:: Work task ::
Give back all of the data exactly, with every picture omitted.
====== Data section ======
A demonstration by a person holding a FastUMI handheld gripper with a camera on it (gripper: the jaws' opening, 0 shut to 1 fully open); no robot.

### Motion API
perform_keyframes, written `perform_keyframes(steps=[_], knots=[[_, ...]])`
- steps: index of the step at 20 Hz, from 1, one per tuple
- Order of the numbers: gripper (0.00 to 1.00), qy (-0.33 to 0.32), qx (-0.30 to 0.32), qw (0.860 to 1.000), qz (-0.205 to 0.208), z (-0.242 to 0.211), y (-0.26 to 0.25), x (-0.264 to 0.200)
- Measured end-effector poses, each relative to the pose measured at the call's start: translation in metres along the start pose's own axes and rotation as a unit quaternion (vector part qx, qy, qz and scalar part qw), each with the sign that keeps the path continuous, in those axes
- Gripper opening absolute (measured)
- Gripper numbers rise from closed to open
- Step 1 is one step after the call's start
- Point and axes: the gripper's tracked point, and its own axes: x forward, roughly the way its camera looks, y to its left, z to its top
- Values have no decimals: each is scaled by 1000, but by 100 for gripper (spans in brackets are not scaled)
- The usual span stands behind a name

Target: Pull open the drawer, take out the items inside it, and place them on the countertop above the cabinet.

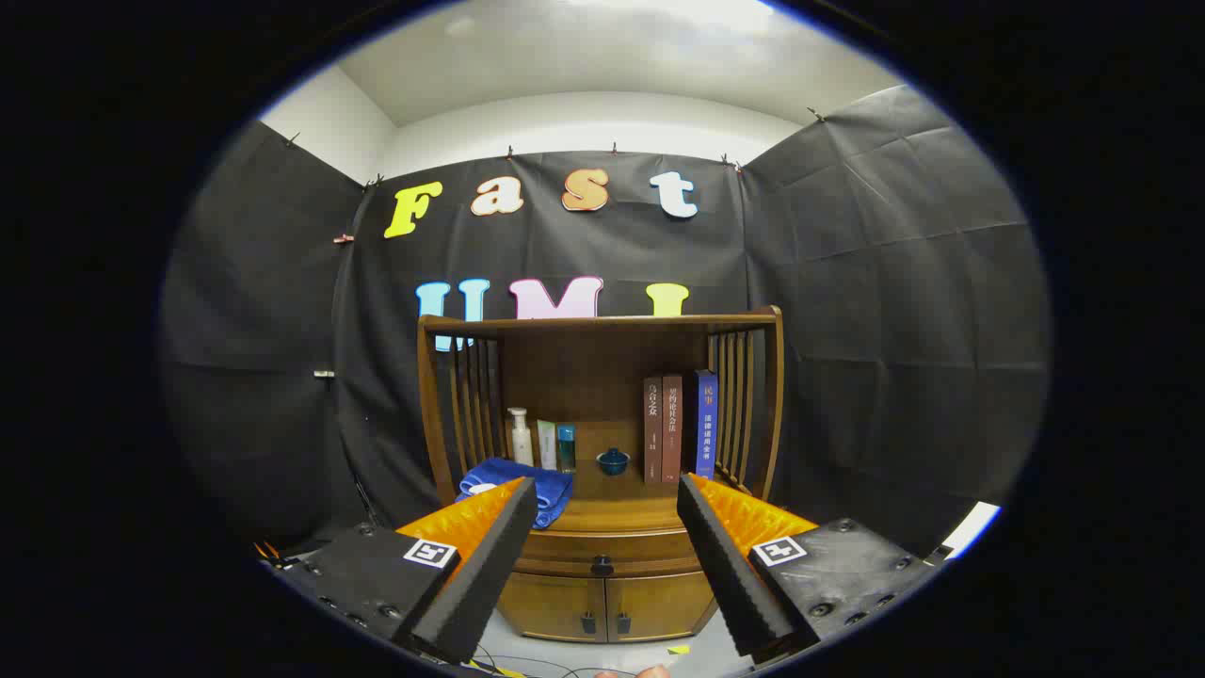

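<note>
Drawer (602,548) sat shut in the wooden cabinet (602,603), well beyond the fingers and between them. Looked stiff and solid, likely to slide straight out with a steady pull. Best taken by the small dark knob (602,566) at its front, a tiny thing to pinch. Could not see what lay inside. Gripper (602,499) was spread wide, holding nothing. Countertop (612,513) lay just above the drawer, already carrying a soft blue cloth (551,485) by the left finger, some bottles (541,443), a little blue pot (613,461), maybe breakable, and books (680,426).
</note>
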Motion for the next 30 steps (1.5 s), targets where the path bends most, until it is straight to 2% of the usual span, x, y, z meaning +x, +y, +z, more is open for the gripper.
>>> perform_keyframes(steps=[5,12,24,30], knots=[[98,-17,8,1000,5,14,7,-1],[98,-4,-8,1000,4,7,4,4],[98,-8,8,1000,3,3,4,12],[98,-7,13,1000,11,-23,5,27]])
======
:: Result for this task ::
A demonstration by a person holding a FastUMI handheld gripper with a camera on it (gripper: the jaws' opening, 0 shut to 1 fully open); no robot.

### Motion API
perform_keyframes, written `perform_keyframes(steps=[_], knots=[[_, ...]])`
- steps: index of the step at 20 Hz, from 1, one per tuple
- Order of the numbers: gripper (0.00 to 1.00), qy (-0.33 to 0.32), qx (-0.30 to 0.32), qw (0.860 to 1.000), qz (-0.205 to 0.208), z (-0.242 to 0.211), y (-0.26 to 0.25), x (-0.264 to 0.200)
- Measured end-effector poses, each relative to the pose measured at the call's start: translation in metres along the start pose's own axes and rotation as a unit quaternion (vector part qx, qy, qz and scalar part qw), each with the sign that keeps the path continuous, in those axes
- Gripper opening absolute (measured)
- Gripper numbers rise from closed to open
- Step 1 is one step after the call's start
- Point and axes: the gripper's tracked point, and its own axes: x forward, roughly the way its camera looks, y to its left, z to its top
- Values have no decimals: each is scaled by 1000, but by 100 for gripper (spans in brackets are not scaled)
- The usual span stands behind a name

Target: Pull open the drawer, take out the items inside it, and place them on the countertop above the cabinet.


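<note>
Drawer (602,548) sat shut in the wooden cabinet (602,603), well beyond the fingers and between them. Looked stiff and solid, likely to slide straight out with a steady pull. Best taken by the small dark knob (602,566) at its front, a tiny thing to pinch. Could not see what lay inside. Gripper (602,499) was spread wide, holding nothing. Countertop (612,513) lay just above the drawer, already carrying a soft blue cloth (551,485) by the left finger, some bottles (541,443), a little blue pot (613,461), maybe breakable, and books (680,426).
</note>
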Motion for the next 30 steps (1.5 s), targets where the path bends most, until it is straight to 2% of the usual span, x, y, z meaning +x, +y, +z, more is open for the gripper.
>>> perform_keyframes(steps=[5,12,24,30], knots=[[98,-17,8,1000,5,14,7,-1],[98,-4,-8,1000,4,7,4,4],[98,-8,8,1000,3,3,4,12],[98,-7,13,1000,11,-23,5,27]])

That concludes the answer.